_Your instructions_
Lines after the one containing "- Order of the" are to be omitted; print exactly each line from the start of the records up to and including it.

_Input data_
+---+

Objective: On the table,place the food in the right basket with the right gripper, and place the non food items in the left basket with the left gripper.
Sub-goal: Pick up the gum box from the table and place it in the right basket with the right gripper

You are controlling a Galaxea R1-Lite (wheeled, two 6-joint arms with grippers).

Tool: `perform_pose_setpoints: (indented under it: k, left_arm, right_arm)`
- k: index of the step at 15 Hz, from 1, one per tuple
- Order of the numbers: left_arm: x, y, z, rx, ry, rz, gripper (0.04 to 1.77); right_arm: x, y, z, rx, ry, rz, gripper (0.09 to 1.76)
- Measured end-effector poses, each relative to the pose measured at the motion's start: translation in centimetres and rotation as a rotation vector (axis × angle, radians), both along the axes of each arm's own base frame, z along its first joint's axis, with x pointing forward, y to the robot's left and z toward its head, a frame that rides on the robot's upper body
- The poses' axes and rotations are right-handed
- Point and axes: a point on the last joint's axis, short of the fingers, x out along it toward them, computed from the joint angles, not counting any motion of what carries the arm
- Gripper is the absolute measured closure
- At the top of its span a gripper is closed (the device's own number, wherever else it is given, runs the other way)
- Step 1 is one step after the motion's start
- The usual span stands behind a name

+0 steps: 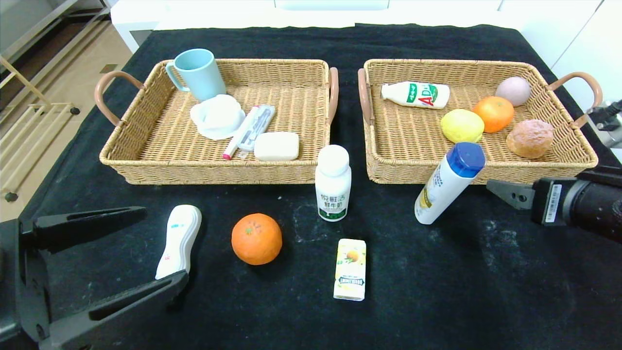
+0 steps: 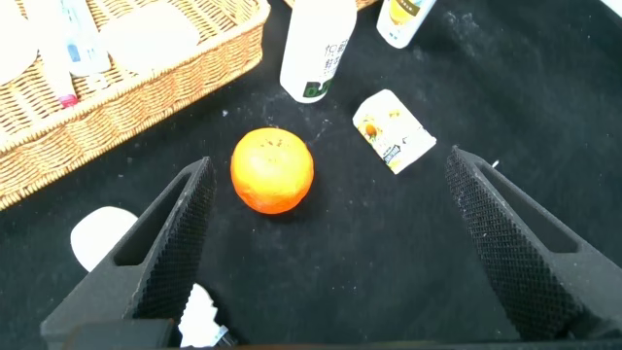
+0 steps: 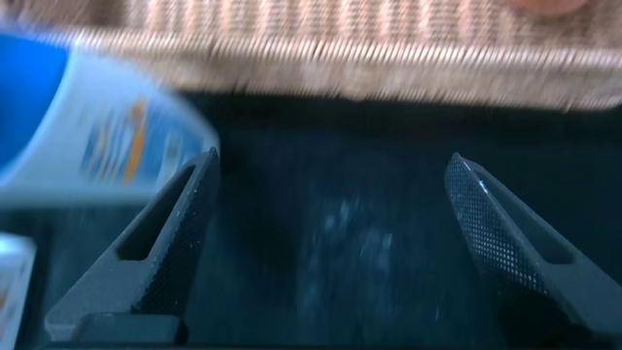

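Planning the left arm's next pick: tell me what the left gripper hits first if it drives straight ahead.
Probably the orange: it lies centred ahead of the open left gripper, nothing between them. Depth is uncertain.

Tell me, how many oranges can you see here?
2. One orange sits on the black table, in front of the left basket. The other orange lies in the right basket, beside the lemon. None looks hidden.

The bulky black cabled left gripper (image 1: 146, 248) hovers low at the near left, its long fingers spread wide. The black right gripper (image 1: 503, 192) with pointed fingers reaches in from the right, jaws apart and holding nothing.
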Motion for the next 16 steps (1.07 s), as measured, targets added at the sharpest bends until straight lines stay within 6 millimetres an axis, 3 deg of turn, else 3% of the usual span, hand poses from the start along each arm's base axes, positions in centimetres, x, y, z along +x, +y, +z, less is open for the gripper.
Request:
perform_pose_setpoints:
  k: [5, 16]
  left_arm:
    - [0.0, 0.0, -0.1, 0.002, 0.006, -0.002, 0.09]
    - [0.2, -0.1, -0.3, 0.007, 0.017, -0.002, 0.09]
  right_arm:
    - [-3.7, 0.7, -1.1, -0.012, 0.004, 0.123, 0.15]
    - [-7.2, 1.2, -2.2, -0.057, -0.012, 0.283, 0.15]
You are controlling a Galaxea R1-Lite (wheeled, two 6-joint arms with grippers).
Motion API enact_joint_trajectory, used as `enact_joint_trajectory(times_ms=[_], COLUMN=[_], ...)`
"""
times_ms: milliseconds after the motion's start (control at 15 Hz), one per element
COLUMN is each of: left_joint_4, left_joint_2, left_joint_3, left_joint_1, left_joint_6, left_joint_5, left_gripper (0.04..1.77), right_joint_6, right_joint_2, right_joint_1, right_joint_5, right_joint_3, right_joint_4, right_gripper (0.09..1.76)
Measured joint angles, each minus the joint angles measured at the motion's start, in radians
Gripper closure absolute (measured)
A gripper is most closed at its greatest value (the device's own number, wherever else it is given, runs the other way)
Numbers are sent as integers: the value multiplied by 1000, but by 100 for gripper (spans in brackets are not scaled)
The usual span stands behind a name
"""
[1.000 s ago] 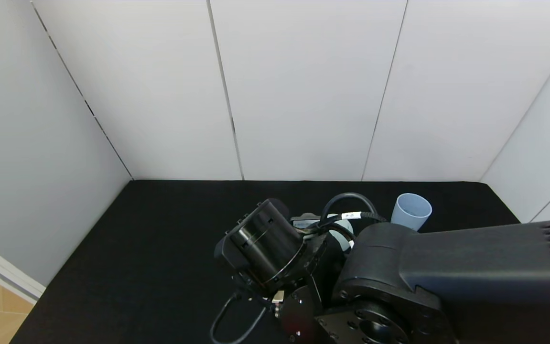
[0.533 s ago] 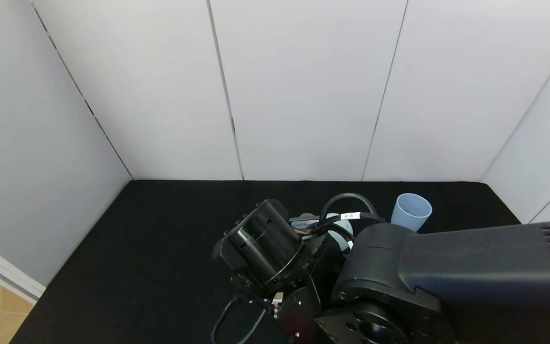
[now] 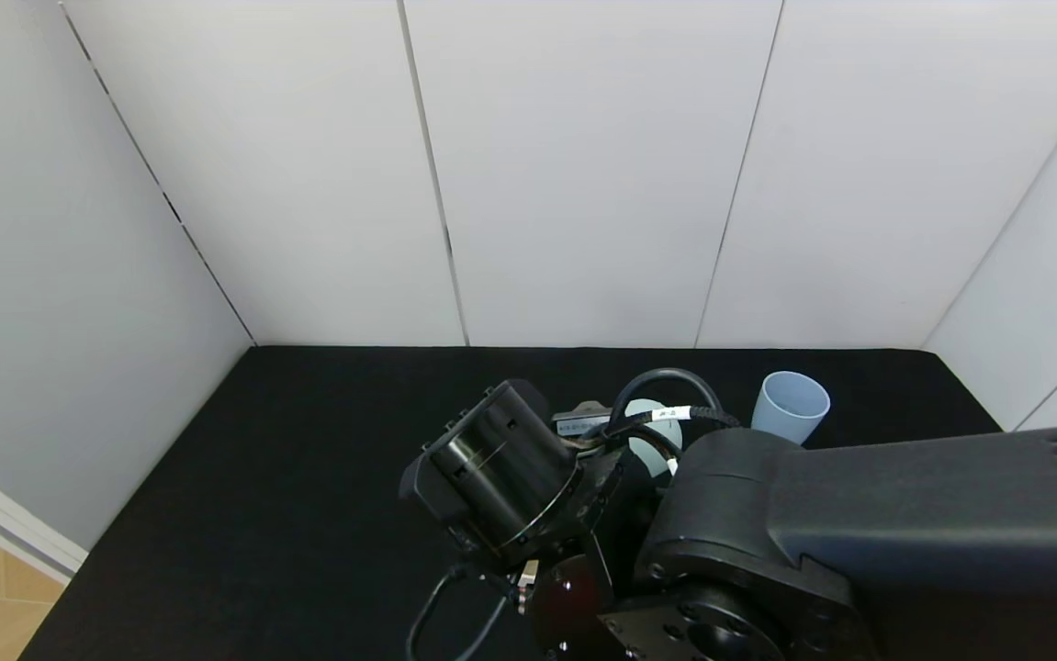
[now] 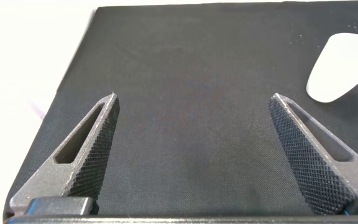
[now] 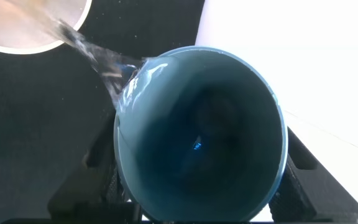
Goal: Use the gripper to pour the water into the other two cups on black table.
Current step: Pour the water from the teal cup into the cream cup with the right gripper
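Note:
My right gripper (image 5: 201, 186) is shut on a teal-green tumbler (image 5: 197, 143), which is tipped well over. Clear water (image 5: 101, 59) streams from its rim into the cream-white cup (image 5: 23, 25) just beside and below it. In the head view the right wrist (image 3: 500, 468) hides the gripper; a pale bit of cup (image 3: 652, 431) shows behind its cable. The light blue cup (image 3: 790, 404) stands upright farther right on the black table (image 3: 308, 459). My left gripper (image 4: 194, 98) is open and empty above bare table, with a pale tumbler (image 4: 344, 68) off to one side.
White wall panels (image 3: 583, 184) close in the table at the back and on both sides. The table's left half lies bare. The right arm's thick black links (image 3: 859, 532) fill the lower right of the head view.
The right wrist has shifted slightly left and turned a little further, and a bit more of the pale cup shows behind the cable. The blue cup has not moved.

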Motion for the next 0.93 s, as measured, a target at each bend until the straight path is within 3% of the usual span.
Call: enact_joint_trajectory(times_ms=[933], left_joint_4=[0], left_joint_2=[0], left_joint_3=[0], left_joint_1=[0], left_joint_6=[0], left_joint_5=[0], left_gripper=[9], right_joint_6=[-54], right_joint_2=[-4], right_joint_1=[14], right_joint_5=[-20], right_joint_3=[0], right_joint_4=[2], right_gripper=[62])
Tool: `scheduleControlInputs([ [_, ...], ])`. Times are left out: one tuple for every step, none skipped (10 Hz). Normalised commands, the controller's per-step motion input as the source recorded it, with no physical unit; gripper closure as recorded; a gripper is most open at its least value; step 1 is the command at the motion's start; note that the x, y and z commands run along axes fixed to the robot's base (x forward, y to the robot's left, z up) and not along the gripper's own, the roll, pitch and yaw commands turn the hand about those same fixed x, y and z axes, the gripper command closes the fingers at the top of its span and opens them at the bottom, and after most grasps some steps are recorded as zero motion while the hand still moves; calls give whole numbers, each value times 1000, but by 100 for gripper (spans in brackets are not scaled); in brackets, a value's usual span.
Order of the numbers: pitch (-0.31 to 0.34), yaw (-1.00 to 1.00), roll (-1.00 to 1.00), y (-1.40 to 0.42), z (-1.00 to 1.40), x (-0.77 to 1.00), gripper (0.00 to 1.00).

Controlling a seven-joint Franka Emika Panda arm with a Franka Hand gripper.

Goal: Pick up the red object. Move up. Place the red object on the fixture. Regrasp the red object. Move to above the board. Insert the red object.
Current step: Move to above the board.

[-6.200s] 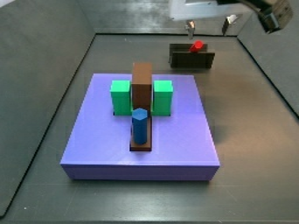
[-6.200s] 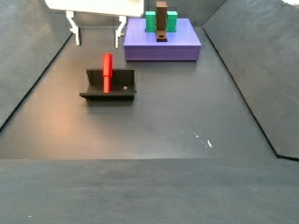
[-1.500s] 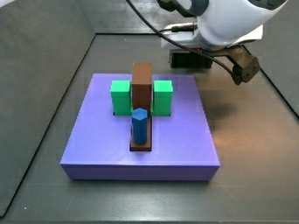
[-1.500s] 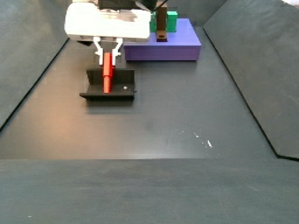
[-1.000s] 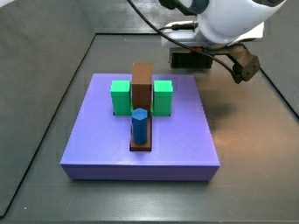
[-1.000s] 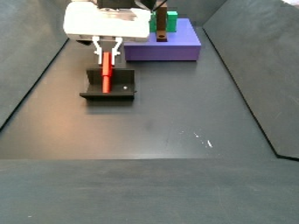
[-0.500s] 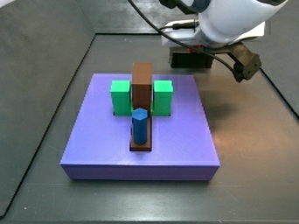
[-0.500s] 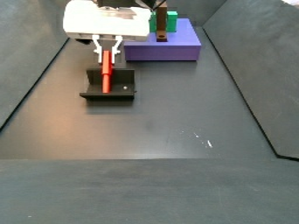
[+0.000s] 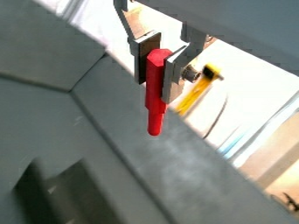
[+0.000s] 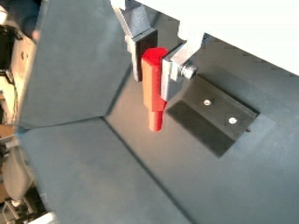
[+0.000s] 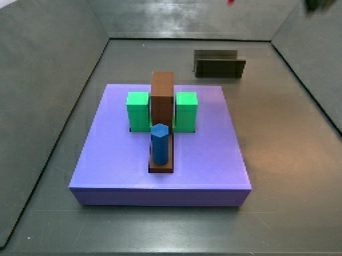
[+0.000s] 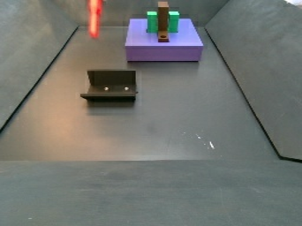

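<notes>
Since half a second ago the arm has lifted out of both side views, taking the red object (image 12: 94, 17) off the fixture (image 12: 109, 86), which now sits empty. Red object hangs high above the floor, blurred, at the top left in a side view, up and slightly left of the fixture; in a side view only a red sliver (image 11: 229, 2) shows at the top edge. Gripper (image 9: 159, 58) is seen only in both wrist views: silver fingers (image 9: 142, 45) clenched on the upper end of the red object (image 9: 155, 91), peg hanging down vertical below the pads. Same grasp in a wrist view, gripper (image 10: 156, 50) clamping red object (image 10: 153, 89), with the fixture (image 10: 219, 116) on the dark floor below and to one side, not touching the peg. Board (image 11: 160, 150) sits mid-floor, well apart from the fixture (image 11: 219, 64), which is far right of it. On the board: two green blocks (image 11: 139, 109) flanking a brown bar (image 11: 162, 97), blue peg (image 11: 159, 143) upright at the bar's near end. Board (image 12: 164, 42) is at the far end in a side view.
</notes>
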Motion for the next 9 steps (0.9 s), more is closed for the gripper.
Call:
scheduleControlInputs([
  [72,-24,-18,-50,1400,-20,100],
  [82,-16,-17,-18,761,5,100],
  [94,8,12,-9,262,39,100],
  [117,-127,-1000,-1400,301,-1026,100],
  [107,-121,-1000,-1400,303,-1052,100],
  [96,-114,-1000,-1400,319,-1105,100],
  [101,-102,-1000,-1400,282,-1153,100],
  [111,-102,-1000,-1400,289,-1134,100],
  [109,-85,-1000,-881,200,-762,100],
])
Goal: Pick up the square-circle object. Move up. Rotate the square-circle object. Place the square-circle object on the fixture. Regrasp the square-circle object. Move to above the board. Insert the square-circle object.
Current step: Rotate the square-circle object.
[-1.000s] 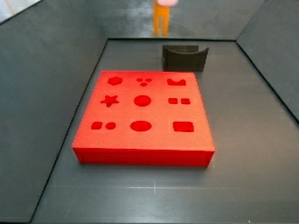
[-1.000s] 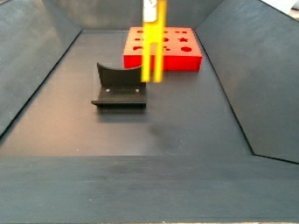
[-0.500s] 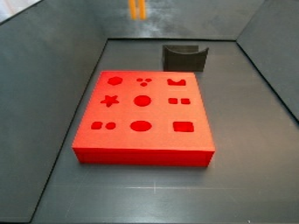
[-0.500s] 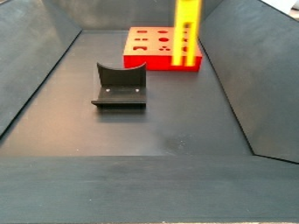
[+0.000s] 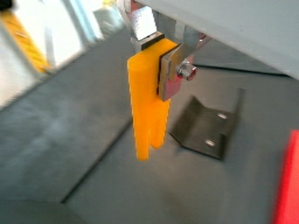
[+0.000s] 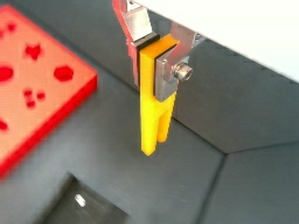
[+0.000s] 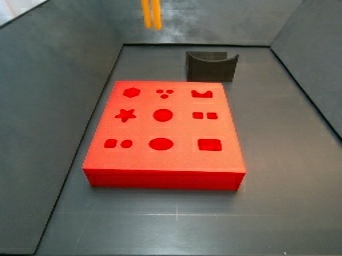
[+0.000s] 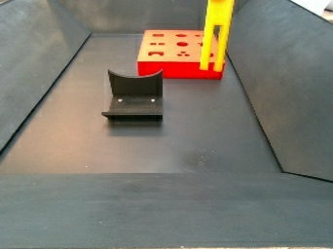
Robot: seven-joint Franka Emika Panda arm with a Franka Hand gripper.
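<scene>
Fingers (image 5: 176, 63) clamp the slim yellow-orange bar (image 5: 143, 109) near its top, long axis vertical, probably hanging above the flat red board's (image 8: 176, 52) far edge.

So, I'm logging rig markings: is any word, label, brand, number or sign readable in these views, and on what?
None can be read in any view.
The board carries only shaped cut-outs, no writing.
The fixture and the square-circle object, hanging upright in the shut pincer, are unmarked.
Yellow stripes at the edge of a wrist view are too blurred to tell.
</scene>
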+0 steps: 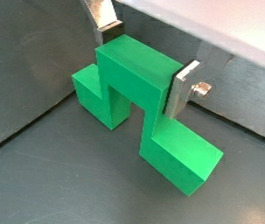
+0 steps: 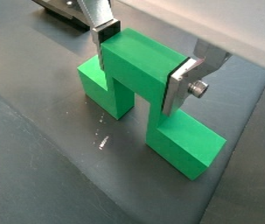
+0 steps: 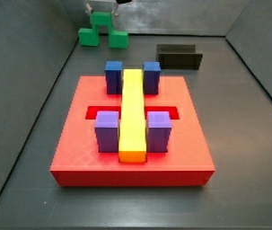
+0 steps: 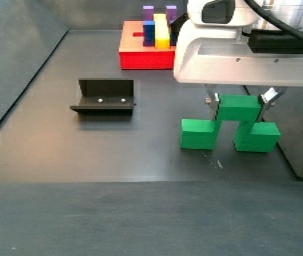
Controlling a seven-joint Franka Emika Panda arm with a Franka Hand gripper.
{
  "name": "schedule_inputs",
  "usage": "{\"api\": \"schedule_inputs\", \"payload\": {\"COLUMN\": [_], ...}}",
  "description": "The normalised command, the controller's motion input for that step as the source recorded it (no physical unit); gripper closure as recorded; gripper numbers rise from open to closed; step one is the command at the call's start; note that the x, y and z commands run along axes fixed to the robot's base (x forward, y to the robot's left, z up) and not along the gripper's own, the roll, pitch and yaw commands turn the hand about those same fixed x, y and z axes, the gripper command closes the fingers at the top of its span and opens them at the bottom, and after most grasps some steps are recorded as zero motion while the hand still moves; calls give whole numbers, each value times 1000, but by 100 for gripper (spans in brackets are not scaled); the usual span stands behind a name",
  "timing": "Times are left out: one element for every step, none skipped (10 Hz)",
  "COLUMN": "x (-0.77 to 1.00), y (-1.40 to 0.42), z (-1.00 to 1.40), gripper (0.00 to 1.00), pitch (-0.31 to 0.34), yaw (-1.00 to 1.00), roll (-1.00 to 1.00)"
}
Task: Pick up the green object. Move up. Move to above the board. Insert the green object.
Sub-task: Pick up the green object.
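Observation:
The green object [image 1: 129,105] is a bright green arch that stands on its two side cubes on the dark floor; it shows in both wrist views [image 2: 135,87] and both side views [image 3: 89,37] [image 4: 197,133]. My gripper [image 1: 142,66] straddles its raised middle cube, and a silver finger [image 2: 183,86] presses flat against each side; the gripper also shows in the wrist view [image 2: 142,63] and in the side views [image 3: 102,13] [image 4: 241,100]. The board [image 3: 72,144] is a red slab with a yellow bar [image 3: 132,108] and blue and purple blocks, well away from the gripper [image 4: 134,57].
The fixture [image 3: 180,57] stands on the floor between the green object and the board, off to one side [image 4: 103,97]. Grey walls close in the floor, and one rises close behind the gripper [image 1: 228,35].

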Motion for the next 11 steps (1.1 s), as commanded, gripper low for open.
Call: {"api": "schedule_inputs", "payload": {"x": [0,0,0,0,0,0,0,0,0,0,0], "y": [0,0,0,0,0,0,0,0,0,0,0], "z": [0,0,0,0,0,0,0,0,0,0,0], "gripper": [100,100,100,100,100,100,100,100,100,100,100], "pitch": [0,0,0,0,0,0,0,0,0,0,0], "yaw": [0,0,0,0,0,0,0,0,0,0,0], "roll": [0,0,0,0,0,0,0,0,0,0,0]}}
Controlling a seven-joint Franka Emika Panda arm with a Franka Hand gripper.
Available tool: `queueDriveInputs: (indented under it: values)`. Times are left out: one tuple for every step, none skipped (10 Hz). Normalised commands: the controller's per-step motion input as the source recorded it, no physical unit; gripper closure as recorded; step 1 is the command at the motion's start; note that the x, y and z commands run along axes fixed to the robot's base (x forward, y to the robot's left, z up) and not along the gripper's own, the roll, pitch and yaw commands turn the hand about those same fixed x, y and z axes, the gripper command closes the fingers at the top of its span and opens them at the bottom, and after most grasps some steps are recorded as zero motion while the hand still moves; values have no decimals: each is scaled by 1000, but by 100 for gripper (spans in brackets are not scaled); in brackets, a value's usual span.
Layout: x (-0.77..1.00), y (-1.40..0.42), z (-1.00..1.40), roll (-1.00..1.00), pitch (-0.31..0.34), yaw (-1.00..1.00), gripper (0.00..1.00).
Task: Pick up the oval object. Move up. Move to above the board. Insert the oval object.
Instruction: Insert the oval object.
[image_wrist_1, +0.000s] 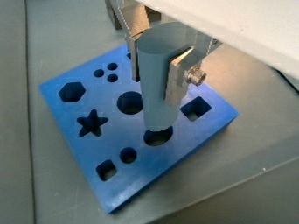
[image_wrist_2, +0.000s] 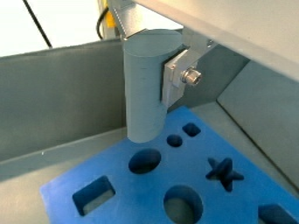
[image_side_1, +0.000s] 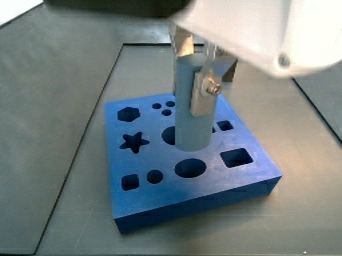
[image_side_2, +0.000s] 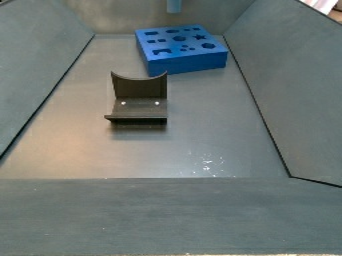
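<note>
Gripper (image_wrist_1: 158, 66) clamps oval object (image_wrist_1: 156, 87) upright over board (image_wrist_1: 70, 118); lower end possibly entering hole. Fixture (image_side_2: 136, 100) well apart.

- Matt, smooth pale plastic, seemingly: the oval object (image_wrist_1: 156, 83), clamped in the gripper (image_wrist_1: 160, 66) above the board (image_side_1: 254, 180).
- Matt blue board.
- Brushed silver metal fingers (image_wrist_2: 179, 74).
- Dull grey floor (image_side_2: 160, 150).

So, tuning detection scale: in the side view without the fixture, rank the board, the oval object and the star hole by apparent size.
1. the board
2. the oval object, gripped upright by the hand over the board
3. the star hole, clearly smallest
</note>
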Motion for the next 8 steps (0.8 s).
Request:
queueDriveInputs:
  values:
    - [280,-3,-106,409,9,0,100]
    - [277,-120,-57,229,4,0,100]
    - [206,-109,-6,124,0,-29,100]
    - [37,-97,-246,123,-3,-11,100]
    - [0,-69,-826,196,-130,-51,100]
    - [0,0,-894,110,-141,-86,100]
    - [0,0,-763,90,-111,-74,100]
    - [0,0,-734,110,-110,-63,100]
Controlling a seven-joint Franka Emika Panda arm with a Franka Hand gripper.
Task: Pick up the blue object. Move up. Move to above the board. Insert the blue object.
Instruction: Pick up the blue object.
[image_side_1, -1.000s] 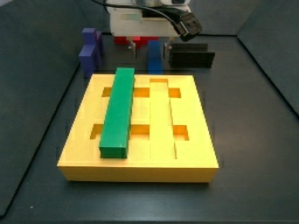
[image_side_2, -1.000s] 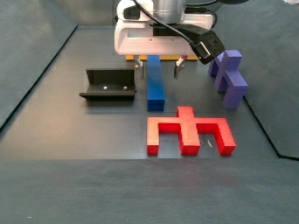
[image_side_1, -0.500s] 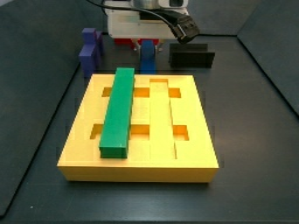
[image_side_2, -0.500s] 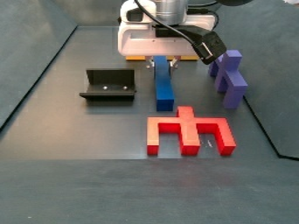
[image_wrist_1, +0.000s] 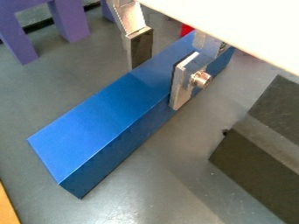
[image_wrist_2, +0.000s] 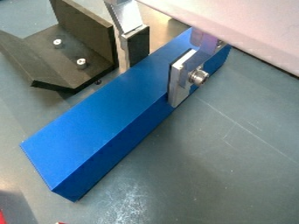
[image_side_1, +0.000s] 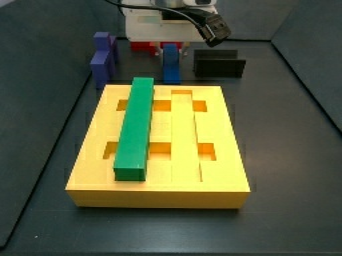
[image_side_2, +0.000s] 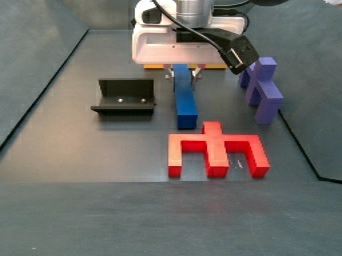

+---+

_Result_
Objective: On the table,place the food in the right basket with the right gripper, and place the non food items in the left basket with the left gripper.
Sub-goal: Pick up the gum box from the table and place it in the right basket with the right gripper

You are controlling a Galaxea R1-Lite (wheeled, two 6-joint arms with grippers).

Tool: `perform_pose_setpoints: (indented under it: k, left_arm, right_arm)`
- k: index of the step at 15 Hz, from 1, one per tuple
- Order of the numbers: left_arm: x, y, z, rx, ry, rz, gripper (0.04 to 1.77); right_arm: x, y, z, rx, ry, rz, gripper (0.09 to 1.76)

This answer has been written out in full.